Heavy Bupivacaine in Peribulbar Block

Heavy Bupivacaine Versus Plain Bupivacaine in Peribulbar Block

Most of the ophthalmic procedures are performed under local anesthesia as the patient is often elderly and with diseases. This may increase the risk of morbidity and mortality under general anesthesia. Different eye blocks have been practiced with great success. Moreover, it is associated with less hemodynamic instability, less respiratory depression, better postoperative pain relief, and less nausea and vomiting than general anesthesia.
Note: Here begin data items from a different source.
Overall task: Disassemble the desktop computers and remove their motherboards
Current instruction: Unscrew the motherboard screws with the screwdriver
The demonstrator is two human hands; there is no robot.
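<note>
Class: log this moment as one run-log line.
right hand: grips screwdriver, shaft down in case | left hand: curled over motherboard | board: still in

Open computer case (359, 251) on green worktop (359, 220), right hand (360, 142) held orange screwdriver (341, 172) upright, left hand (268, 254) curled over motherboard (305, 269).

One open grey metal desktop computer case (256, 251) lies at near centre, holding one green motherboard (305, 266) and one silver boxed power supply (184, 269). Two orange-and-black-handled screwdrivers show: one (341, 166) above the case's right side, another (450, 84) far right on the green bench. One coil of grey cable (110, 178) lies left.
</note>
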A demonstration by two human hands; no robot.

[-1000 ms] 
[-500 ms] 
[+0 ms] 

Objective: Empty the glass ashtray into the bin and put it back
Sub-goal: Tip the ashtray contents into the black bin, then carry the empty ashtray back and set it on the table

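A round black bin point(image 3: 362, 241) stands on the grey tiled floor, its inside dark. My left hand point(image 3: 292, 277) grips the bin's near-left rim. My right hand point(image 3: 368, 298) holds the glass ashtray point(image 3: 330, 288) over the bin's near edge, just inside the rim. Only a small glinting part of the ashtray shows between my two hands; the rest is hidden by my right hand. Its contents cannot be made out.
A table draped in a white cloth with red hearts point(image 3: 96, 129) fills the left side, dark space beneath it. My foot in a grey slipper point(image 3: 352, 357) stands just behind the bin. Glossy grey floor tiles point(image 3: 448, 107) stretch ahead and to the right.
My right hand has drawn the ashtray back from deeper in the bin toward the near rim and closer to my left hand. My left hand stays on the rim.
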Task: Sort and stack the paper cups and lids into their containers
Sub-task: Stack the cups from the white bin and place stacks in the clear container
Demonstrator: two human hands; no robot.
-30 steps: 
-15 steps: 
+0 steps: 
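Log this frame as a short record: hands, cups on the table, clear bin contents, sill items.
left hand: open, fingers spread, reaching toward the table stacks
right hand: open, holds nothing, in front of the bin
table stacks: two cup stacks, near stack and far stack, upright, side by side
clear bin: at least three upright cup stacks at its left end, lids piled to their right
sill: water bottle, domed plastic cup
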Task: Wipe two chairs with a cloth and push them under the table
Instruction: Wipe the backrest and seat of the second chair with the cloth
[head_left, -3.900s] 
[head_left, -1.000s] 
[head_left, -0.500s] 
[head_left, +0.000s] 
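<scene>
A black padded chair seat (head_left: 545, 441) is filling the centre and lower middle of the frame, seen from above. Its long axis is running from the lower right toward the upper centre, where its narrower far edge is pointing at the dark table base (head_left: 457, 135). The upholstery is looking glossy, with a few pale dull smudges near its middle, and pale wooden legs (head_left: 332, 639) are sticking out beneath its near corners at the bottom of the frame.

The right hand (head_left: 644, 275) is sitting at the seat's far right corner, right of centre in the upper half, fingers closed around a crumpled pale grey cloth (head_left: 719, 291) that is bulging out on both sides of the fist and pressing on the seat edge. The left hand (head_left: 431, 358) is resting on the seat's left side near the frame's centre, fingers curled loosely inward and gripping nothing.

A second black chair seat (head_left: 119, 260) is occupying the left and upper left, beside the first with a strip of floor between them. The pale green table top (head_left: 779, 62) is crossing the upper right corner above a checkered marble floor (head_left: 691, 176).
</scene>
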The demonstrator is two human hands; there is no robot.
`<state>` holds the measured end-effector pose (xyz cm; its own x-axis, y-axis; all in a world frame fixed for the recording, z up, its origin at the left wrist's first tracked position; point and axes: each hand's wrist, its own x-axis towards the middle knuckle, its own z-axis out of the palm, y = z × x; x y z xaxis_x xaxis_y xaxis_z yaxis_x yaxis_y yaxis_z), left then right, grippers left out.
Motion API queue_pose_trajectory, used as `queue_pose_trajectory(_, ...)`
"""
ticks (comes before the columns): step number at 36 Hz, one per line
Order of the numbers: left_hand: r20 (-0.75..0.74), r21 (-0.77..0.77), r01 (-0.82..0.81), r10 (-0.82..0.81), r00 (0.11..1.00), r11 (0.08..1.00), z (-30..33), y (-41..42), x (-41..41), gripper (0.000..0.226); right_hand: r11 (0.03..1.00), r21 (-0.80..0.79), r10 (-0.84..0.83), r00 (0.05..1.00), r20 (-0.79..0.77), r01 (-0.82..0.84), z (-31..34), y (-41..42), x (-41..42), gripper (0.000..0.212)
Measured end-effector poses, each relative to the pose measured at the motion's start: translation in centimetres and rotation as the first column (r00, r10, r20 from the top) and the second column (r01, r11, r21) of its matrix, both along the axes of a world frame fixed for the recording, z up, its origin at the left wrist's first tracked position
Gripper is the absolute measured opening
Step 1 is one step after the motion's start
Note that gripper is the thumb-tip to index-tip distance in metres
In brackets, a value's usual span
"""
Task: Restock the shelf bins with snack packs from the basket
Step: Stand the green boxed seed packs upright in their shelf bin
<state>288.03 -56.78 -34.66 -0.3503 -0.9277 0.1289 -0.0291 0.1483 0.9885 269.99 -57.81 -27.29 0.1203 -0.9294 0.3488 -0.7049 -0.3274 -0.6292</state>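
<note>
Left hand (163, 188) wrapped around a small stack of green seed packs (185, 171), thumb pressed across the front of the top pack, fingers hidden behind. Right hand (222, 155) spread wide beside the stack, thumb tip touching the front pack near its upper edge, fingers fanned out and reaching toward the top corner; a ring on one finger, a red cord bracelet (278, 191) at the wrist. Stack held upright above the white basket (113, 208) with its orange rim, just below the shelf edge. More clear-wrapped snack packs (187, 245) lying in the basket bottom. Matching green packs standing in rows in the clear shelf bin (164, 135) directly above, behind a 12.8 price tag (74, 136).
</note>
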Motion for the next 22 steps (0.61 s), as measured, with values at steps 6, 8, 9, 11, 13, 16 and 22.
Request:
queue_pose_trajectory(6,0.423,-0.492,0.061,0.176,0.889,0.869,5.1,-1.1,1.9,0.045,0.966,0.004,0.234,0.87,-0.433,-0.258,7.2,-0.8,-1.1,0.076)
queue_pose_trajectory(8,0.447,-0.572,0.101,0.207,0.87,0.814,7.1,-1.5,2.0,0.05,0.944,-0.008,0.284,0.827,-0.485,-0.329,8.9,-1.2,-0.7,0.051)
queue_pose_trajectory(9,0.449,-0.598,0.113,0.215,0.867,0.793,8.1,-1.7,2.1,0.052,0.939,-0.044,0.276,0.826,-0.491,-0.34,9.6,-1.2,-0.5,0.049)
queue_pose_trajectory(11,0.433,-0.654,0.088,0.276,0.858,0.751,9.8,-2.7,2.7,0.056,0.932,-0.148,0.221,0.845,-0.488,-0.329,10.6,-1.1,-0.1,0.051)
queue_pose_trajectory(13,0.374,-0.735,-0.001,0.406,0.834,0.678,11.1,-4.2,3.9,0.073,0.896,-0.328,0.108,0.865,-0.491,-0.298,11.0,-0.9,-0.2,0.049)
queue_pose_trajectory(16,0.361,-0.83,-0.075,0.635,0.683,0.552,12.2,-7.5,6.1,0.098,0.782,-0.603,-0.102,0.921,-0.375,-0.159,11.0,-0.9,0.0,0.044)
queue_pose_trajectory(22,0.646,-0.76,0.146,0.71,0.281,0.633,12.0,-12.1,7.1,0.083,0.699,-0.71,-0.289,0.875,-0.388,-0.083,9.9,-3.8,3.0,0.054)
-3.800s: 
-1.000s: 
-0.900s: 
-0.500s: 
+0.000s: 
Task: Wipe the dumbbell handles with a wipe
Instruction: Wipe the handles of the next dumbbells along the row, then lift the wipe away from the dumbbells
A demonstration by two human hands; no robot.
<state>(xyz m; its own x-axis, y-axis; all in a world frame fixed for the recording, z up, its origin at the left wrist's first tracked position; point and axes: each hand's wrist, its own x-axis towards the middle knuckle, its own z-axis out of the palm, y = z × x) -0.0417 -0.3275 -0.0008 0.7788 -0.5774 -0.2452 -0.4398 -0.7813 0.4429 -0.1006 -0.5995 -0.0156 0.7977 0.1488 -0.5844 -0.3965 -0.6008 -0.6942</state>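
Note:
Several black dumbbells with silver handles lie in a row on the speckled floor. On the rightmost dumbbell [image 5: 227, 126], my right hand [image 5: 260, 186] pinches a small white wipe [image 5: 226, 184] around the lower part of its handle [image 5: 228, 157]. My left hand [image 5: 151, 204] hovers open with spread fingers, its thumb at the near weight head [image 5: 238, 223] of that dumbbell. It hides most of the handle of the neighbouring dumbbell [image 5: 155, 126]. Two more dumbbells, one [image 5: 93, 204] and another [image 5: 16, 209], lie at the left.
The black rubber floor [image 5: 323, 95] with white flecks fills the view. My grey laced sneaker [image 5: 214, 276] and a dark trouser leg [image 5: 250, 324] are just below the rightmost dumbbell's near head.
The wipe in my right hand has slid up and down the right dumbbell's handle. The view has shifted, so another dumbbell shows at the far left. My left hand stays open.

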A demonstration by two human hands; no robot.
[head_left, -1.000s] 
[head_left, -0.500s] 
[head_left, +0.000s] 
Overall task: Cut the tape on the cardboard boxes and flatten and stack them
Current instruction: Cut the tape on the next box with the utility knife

It is also associated with a reduction in stress response, maintained oxygen saturation and cardiovascular stability, in addition to the production of good akinesia and anesthesia alleviating occulo-medullary reflexes, all make local anesthesia more superior and safe technique.

Study Overview

• Status: Unknown
• Conditions: Anesthetics, Local
• Intervention / Treatment: Drug: hyperbaric bupvacaine in Peribulbar block; Drug: isobaric bupvacaine in Peribulbar block

Detailed Description

Peribulbar anesthesia is widely practiced now as a safe local block for cataract eye surgeries. However, the limited duration of these blocks was shown to be the main problem encountered intra-operatively. Therefore, additional top-up doses are usually needed to continue the operation. Many kinds of research tried to introduce solutions in order to prolong the duration of the local anesthetics used. Many researchers tried different volumes, doses and adjuvant to local anesthetics, and studied their effects There are many studies that evaluated the effect of baricity of local anesthetic on the potency of motor block and the duration of motor and sensory blockade.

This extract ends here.